DTC ULTRAMEDIA PIPELINE ARTICLE - Real-Time WebRTC Streaming Gains Traction as New Protocol Takes Shape

Will Law, chief architect,
cloud technology, Akamai

The OTT sector’s increasingly urgent search for ways to radically reduce end-to-end live streaming latency has unleashed an outpouring of ground-breaking innovations along with a great deal of confusion over what goals need to be met, how to meet them and how long it will take to get there with some assurance of profitability.

The good news is that, in light of the latest developments, whether a service provider is looking for incremental or vast gains in latency reduction, the wait times have been slashed. Now the challenge is to make sure aspirations aren’t limited by lack of knowledge about what can be done.

The state of confusion over what’s doable with reasonable expectations of net-positive bottom-line outcomes was on abundant display at the recent International Broadcasting Convention in Amsterdam. Sorting through the avalanche of claims and counter claims calls for a breadth of knowledge about developments that’s hard to sustain in today’s decision-making crunch.

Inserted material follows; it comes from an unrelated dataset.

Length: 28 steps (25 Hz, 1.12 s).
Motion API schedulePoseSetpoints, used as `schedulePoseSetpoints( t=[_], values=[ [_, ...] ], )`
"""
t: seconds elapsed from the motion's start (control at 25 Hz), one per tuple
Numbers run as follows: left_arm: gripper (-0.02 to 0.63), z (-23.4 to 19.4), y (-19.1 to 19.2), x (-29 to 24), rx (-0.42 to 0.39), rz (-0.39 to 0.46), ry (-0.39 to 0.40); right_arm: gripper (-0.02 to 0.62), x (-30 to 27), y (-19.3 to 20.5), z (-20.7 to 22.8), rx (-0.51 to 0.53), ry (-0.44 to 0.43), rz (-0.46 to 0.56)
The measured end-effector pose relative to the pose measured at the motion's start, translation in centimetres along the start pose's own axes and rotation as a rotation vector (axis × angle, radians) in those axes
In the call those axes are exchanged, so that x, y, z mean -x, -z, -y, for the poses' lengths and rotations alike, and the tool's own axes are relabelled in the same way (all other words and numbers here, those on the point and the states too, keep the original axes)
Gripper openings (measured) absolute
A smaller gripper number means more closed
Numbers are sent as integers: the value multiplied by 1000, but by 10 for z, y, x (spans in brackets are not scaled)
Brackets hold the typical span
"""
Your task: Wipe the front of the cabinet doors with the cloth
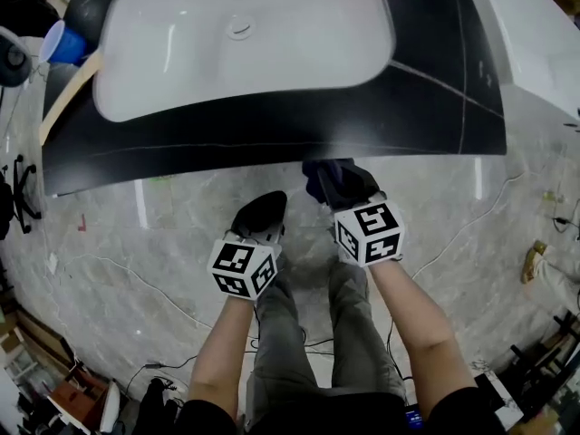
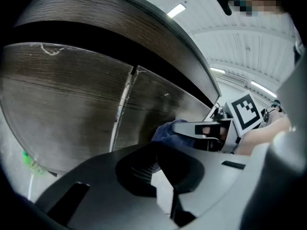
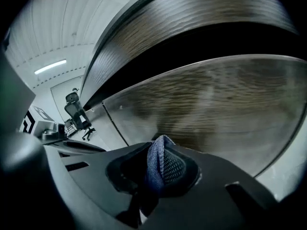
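Observation:
The dark wood cabinet doors (image 2: 67, 104) fill the left gripper view, with a vertical seam (image 2: 123, 102) between two of them; in the right gripper view one door (image 3: 220, 104) stands close ahead. My right gripper (image 3: 156, 172) is shut on a dark blue cloth (image 3: 163, 163), which bulges out between its jaws close to the door. From the head view, the cloth (image 1: 332, 179) sits just under the counter edge in the right gripper (image 1: 341, 190). My left gripper (image 1: 261, 214) hangs lower left of it, jaws together and holding nothing (image 2: 156, 170). The cloth (image 2: 168, 131) also shows past it.
A white sink basin (image 1: 245, 43) sits in a black countertop (image 1: 272, 127) above the doors. A blue cup (image 1: 63, 42) and a wooden plank (image 1: 68, 93) lie at the counter's left end. An office chair (image 1: 18, 193) and cables (image 1: 118, 272) are on the marble floor.

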<state>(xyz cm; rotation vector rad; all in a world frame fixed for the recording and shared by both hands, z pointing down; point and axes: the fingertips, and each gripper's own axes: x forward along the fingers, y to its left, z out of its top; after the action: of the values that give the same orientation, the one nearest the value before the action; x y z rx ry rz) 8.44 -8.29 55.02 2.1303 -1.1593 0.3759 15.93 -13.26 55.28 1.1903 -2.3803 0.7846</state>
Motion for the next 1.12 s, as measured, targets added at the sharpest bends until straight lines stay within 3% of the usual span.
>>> schedulePoseSetpoints(
  t=[0.8,1.12],
  values=[
    [8,108,3,-76,-51,-22,110,52,86,17,129,-66,153,41],
    [8,107,12,-73,-39,-22,99,52,93,27,118,-72,130,40]
  ],
)
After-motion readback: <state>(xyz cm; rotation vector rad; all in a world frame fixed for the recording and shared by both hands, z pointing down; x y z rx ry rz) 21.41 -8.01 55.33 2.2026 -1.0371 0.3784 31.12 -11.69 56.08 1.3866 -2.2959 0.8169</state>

At IBC there were more vendors touting highly scalable Web Real-Time Communications (WebRTC) streaming solutions at sub-500ms latencies than typically seen at trade shows, including ANT Media, Ceeblue, Dolby Millicast, nanocosmos, Red5 and Wowza. (See our report on the full lineup of WebRTC platforms suited for mass audience streaming.) At the same time, industry executives spent a substantial amount of time in conference sessions and private meetings exploring a wide range of initiatives aimed at reaching new latency benchmarks through solutions that, unlike WebRTC platforms, can operate along side the dominant Hypertext Transport Protocol (HTTP) streaming infrastructure.

In the latter cases, the generally accepted rule of thumb is that the solutions with the least waiting times for commercial availability fall well short of the WebRTC performance marks. But over time, the story goes, there’s at least one HTTP-oriented roadmap known as Media over QUIC (MoQ) that promises to leverage the existing infrastructure with a software overlay that achieves real-time streaming without the forklifts required by WebRTC.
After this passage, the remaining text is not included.